[TO DO] Only the pictures should be dropped; every line of the data must come back exactly as written.

[RAW DATA]
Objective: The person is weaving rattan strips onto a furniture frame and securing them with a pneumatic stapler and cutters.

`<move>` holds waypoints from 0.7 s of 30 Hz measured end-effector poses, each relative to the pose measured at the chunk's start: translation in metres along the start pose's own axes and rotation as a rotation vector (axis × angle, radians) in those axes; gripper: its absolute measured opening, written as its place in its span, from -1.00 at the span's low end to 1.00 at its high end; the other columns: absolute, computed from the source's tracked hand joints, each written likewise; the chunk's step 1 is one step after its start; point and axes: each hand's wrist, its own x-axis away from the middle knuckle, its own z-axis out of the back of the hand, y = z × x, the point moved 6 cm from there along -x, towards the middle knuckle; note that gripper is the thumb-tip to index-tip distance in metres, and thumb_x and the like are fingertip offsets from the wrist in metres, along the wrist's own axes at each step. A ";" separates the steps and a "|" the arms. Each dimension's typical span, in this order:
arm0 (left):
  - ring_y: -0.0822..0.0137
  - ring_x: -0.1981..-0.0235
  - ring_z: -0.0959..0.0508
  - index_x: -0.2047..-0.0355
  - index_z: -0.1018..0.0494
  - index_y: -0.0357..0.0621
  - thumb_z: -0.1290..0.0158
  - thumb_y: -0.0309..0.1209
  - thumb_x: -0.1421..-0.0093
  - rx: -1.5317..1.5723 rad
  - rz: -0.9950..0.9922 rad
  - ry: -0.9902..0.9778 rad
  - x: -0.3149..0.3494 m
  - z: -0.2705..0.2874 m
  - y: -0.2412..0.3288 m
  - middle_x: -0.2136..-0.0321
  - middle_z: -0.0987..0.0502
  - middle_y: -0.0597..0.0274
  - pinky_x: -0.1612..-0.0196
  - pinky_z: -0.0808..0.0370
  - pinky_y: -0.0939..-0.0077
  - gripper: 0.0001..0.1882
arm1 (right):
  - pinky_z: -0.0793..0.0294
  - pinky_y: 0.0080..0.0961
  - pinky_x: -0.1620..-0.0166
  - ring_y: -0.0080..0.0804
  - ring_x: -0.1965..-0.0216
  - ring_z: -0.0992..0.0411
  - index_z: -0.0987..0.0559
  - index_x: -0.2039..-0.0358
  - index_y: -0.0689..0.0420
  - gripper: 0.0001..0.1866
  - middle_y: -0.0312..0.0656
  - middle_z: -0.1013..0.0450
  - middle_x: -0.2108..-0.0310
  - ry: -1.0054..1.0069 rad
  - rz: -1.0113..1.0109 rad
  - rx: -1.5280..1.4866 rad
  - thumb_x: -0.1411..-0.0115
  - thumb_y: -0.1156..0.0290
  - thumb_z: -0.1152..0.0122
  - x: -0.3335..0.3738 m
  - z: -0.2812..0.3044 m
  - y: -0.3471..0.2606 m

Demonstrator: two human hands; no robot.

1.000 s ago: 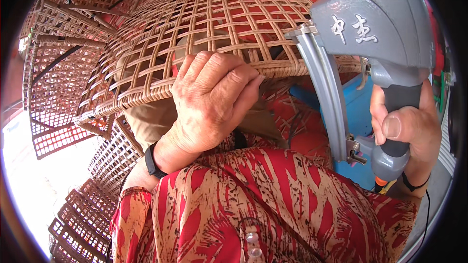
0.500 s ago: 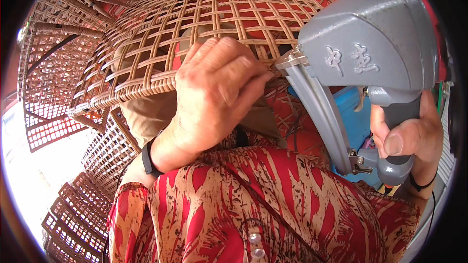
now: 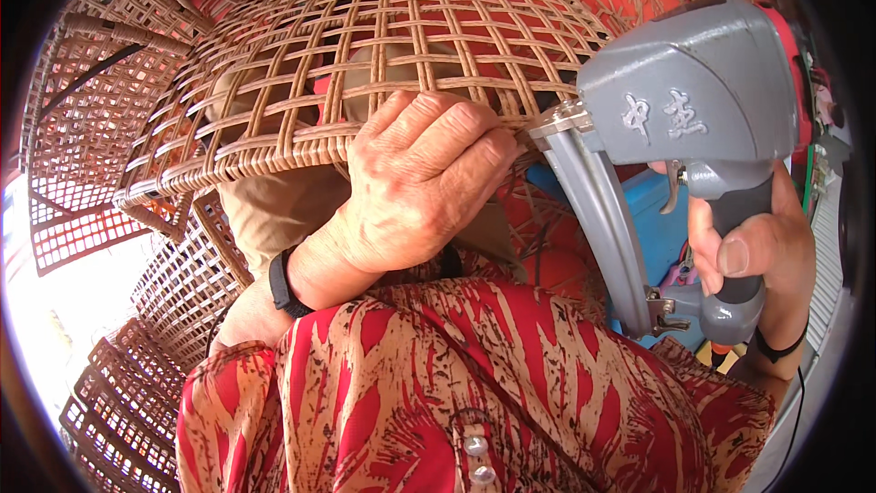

[ANSWER TO THIS EXERCISE]
Objective: The person is weaving rattan strips onto a furniture frame and securing them with a pneumatic stapler and cutters.

`<move>` holds waypoints from 0.7 s of 30 Hz measured end-effector poses, each relative to the pose measured at the chunk's start: translation in metres along the start pose's own axes and rotation as a rotation vector (axis × angle, radians) in those axes; gripper: its absolute measured opening, written as its place in its span, from -1.00 at the span's low end to 1.00 at its high end; the other columns: absolute, computed from the source's tracked hand joints, each written likewise; the chunk's step 1 is one step after its start; point and axes: each hand's wrist, its own x-axis away from the middle knuckle, its own z-axis out of the back of the hand, y = z × x, the point moved 6 cm from there along -x, towards the middle knuckle; note that gripper is the thumb-tip to index-tip distance in metres, and thumb_x and the like are fingertip offsets from the wrist in metres, along the wrist's own axes at each step. A ";" separates the steps and a "|" the arms. Each dimension's typical span, in this order:
arm0 (left):
  - ring_y: -0.0822..0.0137
  - ring_x: -0.1981..-0.0235
  - ring_z: -0.0959..0.0508
  - index_x: -0.2047..-0.0355
  - index_z: -0.1018..0.0494
  - index_y: -0.0357..0.0621
  - thumb_z: -0.1290..0.0158
  - thumb_y: -0.0309..0.1209
  - thumb_x: -0.1421..-0.0093
  - rx: -1.5317..1.5723 rad
  - rz: -0.9950..0.9922 rad
  - ry: -0.9902..0.9778 rad
  - x: -0.3149..0.3494 m
  - z: -0.2705..0.2874 m
  - y: -0.2412..0.3288 m
  - middle_x: -0.2136..-0.0321
  - middle_z: -0.0987..0.0502
  - middle_y: -0.0597..0.0274
  - pinky_x: -0.1612..-0.0196
  - pinky_z: -0.0808..0.0370
  - pinky_y: -0.0939..-0.0077
  - gripper: 0.0001..0.1882
arm1 (right):
  - pinky_z: -0.0793..0.0294
  - pinky_y: 0.0080..0.0961
  - pinky_x: -0.1620..-0.0166
  - ring_y: -0.0080..0.0804
  - ring_x: -0.1965..-0.0216
  - ring_z: -0.0992..0.0411
  - index_z: -0.0987..0.0559
  - index_x: -0.2039..-0.0358
  - index_y: -0.0689..0.0420
  - gripper: 0.0001..0.1866
  - middle_y: -0.0312..0.0656
  - middle_z: -0.1013..0.0450
  - middle_x: -0.2108..-0.0310
  - ry: -1.0054..1.0069 rad
  - rz: -1.0113..1.0109 rad
  - rx: -1.5280..1.4866 rad
  - thumb_x: -0.1411..-0.0115
  - thumb_y: -0.1156..0.0290
  - thumb_z: -0.1152..0.0122
  - x: -0.3335..0.3738 m
  - z: -0.2812..0.3044 m
  - y: -0.3471..0.2606 m

Demonstrator: two human hands; no robot.

1.000 s ago: 
0.500 s ago: 
now: 

There is nothing more to this exercise.